Britain's recent massive protests against soaring gasoline prices there virtually shut down London, but at least it showed that the British had a more realistic understanding of the causes of these sky-high gas prices. The protesters wanted the government to reduce its astronomical taxes on every gallon of gasoline.
In the United States, unfortunately, most Americans seem unaware that federal taxes alone add several times as much to the cost of every gallon of gasoline as the profits of the "greedy" oil companies. But no one dreams of calling the government greedy. It is the old double standard again.
In addition to getting more money out of every gallon of gasoline than the oil companies that produced it, the government adds to the costs indirectly in innumerable ways. While the Clinton administration is pleading with Middle East countries to increase their oil output, in order to bring down American gasoline prices, it is at the same time forbidding Americans from producing oil in all sorts of places where we have our own.

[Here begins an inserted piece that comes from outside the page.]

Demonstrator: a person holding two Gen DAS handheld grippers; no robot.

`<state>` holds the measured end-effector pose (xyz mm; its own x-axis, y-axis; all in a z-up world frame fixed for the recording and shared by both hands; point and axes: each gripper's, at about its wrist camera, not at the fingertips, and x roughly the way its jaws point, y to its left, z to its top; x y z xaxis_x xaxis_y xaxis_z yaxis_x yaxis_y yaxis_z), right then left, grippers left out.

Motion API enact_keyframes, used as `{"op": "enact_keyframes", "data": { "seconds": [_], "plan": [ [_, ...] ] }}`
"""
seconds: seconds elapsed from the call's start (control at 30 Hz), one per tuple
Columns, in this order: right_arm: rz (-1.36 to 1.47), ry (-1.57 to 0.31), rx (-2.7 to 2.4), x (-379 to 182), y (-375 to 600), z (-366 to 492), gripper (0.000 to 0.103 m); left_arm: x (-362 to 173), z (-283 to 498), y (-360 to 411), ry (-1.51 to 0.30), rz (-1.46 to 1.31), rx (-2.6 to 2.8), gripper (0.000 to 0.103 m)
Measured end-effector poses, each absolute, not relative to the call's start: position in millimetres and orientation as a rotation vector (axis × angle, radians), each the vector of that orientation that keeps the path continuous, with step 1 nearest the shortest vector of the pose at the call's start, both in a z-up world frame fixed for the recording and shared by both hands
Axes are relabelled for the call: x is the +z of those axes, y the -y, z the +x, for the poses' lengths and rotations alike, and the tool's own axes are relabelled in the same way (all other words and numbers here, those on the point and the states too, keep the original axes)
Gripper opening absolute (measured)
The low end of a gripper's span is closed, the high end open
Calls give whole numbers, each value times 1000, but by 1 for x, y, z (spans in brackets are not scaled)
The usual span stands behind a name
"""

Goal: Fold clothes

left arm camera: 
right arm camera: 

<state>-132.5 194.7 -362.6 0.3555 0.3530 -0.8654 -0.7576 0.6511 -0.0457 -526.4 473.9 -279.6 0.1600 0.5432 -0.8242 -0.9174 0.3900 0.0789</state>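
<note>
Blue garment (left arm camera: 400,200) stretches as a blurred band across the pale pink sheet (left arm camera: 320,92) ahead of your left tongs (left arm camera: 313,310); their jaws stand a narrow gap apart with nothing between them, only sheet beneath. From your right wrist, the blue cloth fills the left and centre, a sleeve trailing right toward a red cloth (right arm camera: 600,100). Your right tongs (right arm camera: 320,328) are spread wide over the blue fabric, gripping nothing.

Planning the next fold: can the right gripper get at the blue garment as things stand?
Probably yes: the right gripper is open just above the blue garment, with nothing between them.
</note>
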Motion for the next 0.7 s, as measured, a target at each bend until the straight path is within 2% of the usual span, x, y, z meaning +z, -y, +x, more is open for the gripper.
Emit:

The reason for these mutually contradictory policies? Political expediency. The Clinton administration has been pandering to the self-righteous environmentalist hysteria-mongers who denounce oil drilling, even in remote wildernesses where only a few isolated Sierra Club backpackers might be offended by seeing where the oil comes from that lets them drive there in their minivans and sport utility vehicles.
Incidentally, Al Gore in his hysterical book "Earth in the Balance" advocated higher gasoline prices. But when they happen during an election year, suddenly he is against them. If you want a chameleon for president, he is your man.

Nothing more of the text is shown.